## [Your assignment]
Would you count the lines in the entries below that contain "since"? Reply with the number only.

## [Data shown]

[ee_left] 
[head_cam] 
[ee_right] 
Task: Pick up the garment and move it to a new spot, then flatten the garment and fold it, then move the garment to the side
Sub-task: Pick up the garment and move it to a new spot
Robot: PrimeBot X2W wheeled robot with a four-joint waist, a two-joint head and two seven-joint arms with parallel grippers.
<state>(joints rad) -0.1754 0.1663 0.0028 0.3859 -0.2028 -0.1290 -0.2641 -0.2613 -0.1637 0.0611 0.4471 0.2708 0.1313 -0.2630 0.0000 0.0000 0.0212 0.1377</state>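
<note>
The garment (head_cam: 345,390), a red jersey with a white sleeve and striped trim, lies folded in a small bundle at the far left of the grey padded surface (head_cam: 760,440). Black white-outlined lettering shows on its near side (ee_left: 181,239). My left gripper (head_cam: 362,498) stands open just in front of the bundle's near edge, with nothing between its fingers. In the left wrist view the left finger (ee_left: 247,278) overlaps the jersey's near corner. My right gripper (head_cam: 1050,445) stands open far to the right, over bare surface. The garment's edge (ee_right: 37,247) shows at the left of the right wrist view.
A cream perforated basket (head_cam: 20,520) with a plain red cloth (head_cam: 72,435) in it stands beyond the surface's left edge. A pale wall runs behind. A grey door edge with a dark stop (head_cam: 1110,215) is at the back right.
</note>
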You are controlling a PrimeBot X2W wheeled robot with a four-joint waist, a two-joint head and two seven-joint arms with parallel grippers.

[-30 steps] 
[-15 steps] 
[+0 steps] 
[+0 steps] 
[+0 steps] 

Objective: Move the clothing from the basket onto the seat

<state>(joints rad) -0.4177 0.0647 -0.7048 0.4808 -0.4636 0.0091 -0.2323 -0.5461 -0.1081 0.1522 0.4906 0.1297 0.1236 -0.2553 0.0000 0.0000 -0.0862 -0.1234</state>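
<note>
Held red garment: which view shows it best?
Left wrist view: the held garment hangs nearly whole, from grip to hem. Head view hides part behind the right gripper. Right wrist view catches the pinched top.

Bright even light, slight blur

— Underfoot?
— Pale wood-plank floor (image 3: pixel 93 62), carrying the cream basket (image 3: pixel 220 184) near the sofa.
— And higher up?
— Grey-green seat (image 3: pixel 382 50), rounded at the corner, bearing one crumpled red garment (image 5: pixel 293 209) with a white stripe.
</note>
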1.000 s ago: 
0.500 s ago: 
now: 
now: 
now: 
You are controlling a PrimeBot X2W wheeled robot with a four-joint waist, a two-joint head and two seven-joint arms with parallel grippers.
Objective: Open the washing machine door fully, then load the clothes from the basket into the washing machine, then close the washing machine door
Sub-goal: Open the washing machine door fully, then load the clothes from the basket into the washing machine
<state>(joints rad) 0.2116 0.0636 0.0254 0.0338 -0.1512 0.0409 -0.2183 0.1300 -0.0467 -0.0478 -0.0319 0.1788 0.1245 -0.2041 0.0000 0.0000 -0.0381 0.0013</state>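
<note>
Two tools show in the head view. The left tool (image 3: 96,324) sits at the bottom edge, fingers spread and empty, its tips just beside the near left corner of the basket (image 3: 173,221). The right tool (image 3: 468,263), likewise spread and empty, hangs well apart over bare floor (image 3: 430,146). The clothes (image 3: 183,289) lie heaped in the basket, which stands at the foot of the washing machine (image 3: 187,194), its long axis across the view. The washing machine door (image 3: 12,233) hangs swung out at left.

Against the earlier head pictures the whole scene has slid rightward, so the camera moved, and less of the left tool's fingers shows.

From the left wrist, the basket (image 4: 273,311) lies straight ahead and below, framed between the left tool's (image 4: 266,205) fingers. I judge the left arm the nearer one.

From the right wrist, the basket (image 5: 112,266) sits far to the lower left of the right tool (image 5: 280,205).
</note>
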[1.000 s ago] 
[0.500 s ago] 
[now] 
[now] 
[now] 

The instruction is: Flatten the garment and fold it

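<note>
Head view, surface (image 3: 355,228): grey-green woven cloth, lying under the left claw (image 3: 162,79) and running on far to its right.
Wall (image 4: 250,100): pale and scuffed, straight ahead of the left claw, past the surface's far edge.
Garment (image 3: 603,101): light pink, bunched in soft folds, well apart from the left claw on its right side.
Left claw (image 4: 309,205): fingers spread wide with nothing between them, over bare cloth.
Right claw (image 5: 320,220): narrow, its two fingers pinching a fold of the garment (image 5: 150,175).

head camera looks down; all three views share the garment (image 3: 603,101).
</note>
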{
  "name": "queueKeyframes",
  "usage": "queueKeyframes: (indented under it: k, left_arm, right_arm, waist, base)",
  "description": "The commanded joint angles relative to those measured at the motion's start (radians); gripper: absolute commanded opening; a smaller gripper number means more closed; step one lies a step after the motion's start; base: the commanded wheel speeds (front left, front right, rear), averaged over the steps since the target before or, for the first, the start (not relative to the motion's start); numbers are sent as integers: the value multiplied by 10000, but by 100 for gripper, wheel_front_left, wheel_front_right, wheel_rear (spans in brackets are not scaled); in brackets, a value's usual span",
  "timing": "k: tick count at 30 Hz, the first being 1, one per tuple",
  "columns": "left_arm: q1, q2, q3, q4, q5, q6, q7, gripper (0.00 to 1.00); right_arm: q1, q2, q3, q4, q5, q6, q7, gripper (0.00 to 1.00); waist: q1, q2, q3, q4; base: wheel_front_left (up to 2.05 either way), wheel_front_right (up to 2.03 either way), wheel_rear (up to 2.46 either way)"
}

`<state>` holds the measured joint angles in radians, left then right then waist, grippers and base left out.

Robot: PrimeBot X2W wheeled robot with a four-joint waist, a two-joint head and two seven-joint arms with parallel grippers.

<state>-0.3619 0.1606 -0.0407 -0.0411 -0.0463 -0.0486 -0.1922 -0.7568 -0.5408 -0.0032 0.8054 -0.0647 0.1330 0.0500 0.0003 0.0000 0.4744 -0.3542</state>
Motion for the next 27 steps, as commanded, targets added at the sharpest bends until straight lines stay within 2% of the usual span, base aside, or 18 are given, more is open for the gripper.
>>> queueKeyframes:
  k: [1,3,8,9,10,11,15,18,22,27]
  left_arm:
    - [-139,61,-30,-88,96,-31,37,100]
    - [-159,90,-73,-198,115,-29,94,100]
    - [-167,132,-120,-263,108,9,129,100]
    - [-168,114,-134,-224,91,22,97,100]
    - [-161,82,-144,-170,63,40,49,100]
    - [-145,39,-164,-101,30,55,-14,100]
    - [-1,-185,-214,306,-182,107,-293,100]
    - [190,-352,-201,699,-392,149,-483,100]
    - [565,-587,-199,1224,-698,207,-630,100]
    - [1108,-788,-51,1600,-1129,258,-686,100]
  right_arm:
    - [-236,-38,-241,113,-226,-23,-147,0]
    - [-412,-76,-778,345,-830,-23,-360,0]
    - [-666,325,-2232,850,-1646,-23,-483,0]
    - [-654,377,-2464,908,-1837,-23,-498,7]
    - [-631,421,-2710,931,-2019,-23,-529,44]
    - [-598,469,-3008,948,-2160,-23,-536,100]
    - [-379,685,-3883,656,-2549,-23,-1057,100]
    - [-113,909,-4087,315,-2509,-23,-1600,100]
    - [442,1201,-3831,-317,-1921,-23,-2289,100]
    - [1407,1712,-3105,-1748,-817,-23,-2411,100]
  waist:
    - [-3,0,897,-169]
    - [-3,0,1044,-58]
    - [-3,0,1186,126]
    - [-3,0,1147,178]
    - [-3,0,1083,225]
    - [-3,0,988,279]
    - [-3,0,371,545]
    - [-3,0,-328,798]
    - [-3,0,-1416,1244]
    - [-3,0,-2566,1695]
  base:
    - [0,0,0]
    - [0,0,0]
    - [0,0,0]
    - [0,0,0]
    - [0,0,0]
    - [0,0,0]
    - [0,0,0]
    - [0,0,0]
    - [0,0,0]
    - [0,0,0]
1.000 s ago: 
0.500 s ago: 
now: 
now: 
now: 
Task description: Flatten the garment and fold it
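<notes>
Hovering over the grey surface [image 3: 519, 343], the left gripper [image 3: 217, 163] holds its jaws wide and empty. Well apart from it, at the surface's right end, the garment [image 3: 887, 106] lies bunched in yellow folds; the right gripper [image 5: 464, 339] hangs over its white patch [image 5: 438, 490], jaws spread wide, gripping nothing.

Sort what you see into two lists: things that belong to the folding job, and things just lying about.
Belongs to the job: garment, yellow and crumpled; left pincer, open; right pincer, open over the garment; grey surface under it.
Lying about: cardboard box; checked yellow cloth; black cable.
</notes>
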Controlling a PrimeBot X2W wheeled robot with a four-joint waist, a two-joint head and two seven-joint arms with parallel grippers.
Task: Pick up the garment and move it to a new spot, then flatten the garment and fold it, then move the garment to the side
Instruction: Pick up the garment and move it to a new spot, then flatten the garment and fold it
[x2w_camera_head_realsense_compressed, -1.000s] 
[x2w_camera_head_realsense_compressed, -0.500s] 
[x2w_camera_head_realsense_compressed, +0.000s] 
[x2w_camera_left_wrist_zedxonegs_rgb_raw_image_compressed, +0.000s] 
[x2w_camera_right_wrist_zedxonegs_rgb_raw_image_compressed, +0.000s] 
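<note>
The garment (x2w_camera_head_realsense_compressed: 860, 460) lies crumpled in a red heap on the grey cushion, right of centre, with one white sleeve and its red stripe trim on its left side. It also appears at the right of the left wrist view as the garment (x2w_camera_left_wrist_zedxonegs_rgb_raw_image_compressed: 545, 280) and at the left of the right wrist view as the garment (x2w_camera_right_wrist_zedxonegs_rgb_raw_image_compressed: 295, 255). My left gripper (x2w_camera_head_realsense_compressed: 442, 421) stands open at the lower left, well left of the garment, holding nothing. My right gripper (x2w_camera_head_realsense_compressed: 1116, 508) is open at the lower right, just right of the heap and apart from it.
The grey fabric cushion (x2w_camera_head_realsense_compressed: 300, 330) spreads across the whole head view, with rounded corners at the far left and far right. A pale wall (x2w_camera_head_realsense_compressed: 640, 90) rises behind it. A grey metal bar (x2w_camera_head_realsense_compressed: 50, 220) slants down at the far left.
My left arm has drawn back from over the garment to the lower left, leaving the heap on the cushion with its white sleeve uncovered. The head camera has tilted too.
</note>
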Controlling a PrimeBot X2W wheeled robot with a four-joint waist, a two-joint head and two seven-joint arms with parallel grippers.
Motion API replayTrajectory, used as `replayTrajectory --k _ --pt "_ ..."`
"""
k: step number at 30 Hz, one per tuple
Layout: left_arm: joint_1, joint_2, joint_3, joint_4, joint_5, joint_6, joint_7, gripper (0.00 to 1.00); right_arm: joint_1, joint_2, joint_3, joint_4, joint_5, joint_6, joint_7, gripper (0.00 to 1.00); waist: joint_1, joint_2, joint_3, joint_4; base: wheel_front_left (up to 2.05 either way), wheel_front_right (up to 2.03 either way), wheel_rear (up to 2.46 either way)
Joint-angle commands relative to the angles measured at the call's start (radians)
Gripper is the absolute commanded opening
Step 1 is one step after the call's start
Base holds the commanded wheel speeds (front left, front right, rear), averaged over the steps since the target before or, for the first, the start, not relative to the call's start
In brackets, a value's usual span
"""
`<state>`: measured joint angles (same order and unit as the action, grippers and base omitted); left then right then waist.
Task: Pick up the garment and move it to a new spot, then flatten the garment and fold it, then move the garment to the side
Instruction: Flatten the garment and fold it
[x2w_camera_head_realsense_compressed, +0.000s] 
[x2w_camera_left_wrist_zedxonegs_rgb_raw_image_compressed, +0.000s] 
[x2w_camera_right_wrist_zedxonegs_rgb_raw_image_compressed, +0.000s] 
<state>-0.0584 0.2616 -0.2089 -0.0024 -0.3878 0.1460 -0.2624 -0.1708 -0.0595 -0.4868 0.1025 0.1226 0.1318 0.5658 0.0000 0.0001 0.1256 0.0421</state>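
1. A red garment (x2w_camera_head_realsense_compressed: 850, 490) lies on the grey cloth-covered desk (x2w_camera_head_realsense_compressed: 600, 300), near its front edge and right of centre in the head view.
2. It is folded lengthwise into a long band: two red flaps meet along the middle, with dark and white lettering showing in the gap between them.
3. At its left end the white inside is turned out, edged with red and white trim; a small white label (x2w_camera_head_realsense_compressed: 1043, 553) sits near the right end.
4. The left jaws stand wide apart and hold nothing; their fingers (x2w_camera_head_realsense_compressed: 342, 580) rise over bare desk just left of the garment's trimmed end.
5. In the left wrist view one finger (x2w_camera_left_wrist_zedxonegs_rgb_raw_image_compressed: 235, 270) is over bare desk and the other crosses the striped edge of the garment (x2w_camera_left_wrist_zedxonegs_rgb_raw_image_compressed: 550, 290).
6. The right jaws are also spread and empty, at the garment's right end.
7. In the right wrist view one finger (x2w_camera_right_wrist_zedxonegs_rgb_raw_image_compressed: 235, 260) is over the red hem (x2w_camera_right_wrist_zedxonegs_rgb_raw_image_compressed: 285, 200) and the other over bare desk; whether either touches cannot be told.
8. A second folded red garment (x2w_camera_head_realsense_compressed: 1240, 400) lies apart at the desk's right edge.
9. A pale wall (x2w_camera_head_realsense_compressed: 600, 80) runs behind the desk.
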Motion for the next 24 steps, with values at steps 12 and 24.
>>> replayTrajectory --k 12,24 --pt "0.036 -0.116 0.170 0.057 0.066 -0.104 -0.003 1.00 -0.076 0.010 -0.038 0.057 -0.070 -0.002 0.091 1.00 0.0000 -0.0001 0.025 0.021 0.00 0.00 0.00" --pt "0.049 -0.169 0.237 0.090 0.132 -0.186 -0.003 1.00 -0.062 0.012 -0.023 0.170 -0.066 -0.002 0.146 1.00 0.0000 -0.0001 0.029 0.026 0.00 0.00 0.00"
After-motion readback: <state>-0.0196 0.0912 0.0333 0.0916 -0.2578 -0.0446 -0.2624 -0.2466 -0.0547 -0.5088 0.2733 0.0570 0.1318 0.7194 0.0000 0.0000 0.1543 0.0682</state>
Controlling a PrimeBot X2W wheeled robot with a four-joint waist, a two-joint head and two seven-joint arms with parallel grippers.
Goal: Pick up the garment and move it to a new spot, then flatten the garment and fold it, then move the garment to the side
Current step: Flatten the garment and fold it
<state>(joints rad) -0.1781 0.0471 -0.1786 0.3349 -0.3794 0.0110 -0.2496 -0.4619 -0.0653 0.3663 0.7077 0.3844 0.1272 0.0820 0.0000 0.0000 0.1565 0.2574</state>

## [Result of the task]
2